* Task requirements: Copy the listing below line for line, from its opening line to the one with "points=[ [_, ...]", both included; stop there.

* Raw data:
Content starts

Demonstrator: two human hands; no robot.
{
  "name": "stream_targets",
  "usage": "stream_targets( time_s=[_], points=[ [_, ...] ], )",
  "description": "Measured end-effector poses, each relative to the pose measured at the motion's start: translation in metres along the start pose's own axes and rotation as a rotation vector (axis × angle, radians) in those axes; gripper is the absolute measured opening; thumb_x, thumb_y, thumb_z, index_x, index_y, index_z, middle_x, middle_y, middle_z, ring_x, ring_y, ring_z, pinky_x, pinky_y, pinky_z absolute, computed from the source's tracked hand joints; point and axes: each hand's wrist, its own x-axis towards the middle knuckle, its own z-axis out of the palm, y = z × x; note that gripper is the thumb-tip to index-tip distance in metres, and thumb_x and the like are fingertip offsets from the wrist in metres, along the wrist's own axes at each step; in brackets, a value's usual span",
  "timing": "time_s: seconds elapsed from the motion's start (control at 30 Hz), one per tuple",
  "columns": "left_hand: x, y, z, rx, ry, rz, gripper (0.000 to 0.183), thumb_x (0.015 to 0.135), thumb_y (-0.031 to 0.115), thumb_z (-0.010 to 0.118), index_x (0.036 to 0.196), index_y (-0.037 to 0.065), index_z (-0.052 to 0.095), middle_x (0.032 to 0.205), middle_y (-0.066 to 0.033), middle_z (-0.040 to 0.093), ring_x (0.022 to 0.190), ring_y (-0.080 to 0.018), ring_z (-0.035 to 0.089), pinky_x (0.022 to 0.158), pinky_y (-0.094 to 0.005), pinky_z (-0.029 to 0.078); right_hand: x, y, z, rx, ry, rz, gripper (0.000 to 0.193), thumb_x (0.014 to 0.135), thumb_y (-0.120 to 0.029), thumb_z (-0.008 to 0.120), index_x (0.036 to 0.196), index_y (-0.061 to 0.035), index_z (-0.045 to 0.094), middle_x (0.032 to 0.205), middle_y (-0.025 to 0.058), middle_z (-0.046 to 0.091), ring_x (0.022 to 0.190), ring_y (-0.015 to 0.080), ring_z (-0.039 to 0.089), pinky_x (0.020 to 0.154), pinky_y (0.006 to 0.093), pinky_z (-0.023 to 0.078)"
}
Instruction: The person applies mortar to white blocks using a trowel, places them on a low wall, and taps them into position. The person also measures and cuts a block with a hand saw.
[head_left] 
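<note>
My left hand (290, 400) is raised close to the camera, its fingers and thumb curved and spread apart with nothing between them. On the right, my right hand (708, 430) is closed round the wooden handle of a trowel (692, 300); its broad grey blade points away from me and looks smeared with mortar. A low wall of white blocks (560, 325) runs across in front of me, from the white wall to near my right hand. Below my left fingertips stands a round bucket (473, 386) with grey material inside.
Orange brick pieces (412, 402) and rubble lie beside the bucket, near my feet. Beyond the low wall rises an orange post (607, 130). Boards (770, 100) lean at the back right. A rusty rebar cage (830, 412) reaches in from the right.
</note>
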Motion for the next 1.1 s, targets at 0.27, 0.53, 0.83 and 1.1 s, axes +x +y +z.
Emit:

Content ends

* Finished exercise:
Demonstrator: two human hands; no robot.
{
  "name": "stream_targets",
  "usage": "stream_targets( time_s=[_], points=[ [_, ...] ], )",

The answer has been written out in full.